■ Exercise
Copy the data below in full, exactly as it appears.

■ Given records
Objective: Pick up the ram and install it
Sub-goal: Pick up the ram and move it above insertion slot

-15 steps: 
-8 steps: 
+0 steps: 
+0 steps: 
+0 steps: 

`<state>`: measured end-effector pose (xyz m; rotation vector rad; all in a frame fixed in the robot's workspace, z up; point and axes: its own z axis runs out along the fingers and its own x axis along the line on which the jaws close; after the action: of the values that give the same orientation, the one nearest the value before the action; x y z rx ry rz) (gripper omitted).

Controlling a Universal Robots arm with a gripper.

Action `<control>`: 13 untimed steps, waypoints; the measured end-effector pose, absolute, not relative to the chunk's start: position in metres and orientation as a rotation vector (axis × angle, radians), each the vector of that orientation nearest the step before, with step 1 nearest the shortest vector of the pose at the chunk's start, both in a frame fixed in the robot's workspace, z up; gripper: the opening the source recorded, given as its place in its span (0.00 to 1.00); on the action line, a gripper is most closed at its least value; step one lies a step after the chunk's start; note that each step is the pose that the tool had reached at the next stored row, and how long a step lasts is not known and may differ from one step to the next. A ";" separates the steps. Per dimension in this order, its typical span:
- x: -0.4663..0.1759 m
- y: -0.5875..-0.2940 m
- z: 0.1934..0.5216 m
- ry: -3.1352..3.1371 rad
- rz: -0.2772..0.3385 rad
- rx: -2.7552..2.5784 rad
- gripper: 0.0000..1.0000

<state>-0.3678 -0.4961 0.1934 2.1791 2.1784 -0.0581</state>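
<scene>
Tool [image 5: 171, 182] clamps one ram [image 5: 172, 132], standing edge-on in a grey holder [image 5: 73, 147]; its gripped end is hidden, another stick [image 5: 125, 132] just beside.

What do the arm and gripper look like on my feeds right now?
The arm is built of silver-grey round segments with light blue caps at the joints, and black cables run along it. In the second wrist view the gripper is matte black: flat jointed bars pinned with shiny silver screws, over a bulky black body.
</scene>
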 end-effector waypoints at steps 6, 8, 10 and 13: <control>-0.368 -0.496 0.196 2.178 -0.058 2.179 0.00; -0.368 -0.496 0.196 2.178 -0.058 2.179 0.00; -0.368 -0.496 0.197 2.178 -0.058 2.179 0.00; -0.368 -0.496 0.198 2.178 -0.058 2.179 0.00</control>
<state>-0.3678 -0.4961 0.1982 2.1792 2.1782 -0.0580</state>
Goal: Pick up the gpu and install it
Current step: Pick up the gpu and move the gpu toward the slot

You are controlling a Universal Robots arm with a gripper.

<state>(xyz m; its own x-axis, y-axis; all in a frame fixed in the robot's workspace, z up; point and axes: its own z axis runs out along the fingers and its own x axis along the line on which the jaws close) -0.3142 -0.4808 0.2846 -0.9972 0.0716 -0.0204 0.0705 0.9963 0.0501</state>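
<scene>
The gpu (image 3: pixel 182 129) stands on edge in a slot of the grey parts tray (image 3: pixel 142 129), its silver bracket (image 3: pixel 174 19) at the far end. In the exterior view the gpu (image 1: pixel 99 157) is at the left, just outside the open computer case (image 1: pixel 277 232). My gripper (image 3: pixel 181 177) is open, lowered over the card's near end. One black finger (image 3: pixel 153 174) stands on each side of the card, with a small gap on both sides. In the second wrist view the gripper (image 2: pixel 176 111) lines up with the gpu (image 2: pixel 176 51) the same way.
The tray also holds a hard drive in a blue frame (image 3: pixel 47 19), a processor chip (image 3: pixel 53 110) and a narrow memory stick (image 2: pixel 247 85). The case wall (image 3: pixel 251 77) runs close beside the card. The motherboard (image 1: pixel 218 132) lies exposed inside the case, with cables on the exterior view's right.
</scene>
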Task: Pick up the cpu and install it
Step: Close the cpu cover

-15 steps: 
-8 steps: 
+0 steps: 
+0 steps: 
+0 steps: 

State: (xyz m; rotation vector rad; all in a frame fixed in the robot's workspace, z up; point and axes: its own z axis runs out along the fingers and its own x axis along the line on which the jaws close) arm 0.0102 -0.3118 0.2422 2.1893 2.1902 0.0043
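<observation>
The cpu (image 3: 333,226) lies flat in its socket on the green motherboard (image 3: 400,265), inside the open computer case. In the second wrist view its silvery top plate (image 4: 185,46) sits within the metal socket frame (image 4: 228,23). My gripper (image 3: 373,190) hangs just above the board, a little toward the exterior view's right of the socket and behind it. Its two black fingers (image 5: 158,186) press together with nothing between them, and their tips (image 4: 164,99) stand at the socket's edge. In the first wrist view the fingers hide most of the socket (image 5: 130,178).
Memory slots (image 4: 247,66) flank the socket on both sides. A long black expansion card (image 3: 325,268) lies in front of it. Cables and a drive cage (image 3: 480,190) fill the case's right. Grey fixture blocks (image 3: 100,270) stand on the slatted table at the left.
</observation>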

■ Result for this task
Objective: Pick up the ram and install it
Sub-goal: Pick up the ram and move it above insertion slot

-15 steps: 
-8 steps: 
+0 steps: 
+0 steps: 
+0 steps: 

`<state>`: measured end-effector pose (xyz m; rotation vector rad; all in a frame fixed in the robot's workspace, z up; point and axes: its own z axis runs out along the fingers and its own x axis along the line on which the jaws close; after the action: of the values that give the same orientation, the one nearest the value before the action; x y z rx ry rz) (gripper omitted).

Controlling a Universal Robots arm with a gripper.

Action `<control>`: 13 untimed steps, waypoints; the measured end-effector pose, absolute, not relative to the chunk's start: position in metres and orientation as a rotation vector (axis × angle, radians), each the vector of that orientation nearest the step before, with step 1 nearest the shortest vector of the pose at the chunk's start, both in a frame fixed in the robot's workspace, z up; gripper: the opening the source recorded, given as its place in its span (0.00 to 1.00); on the action line, a gripper is most closed at its least value; step one lies a step after the chunk's start; note that each step is the pose that the tool had reached at the next stored row, and how long a step lasts is not known and may differ from one step to the next. A ";" separates the steps. Per dimension in this order, its typical span:
- x: -0.4663..0.1759 m
- y: -0.5875..-0.2940 m
- z: 0.1934..0.5216 m
- ry: -3.1352..3.1371 rad
- rz: -0.2772..0.3385 rad
- rx: -2.7552..2.5784 rad
- gripper: 0.0000..1.0000

<state>-0.3678 -0.4961 0.1934 2.1791 2.1784 -0.0581</state>
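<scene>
Tool [image 5: 171, 182] clamps one ram [image 5: 172, 132], standing edge-on in a grey holder [image 5: 73, 147]; its gripped end is hidden, another stick [image 5: 125, 132] just beside.

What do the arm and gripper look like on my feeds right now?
The arm is built of silver-grey round segments with light blue caps at the joints, and black cables run along it. In the second wrist view the gripper is matte black: flat jointed bars pinned with shiny silver screws, over a bulky black body.
</scene>
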 end-effector waypoints at steps 6, 8, 10 and 13: <control>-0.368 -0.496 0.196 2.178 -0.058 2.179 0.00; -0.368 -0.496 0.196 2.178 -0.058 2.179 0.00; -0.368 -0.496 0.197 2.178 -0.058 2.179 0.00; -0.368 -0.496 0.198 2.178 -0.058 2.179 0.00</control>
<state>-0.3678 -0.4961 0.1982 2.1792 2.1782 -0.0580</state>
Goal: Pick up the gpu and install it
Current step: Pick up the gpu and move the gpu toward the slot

You are controlling a Universal Robots arm with a gripper.

<state>(xyz m; its own x-axis, y-axis; all in a frame fixed in the robot's workspace, z up; point and axes: its own z axis runs out along the fingers and its own x axis along the line on which the jaws close) -0.3142 -0.4808 0.2846 -0.9972 0.0716 -0.0204 0.0705 0.9963 0.0501</state>
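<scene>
The gpu (image 3: pixel 182 129) stands on edge in a slot of the grey parts tray (image 3: pixel 142 129), its silver bracket (image 3: pixel 174 19) at the far end. In the exterior view the gpu (image 1: pixel 99 157) is at the left, just outside the open computer case (image 1: pixel 277 232). My gripper (image 3: pixel 181 177) is open, lowered over the card's near end. One black finger (image 3: pixel 153 174) stands on each side of the card, with a small gap on both sides. In the second wrist view the gripper (image 2: pixel 176 111) lines up with the gpu (image 2: pixel 176 51) the same way.
The tray also holds a hard drive in a blue frame (image 3: pixel 47 19), a processor chip (image 3: pixel 53 110) and a narrow memory stick (image 2: pixel 247 85). The case wall (image 3: pixel 251 77) runs close beside the card. The motherboard (image 1: pixel 218 132) lies exposed inside the case, with cables on the exterior view's right.
</scene>
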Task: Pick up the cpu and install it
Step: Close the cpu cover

-15 steps: 
-8 steps: 
+0 steps: 
+0 steps: 
+0 steps: 

State: (xyz m; rotation vector rad; all in a frame fixed in the robot's workspace, z up; point and axes: its own z axis runs out along the fingers and its own x axis along the line on which the jaws close) arm 0.0102 -0.3118 0.2422 2.1893 2.1902 0.0043
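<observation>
The cpu (image 3: 333,226) lies flat in its socket on the green motherboard (image 3: 400,265), inside the open computer case. In the second wrist view its silvery top plate (image 4: 185,46) sits within the metal socket frame (image 4: 228,23). My gripper (image 3: 373,190) hangs just above the board, a little toward the exterior view's right of the socket and behind it. Its two black fingers (image 5: 158,186) press together with nothing between them, and their tips (image 4: 164,99) stand at the socket's edge. In the first wrist view the fingers hide most of the socket (image 5: 130,178).
Memory slots (image 4: 247,66) flank the socket on both sides. A long black expansion card (image 3: 325,268) lies in front of it. Cables and a drive cage (image 3: 480,190) fill the case's right. Grey fixture blocks (image 3: 100,270) stand on the slatted table at the left.
</observation>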

The answer has been given in full.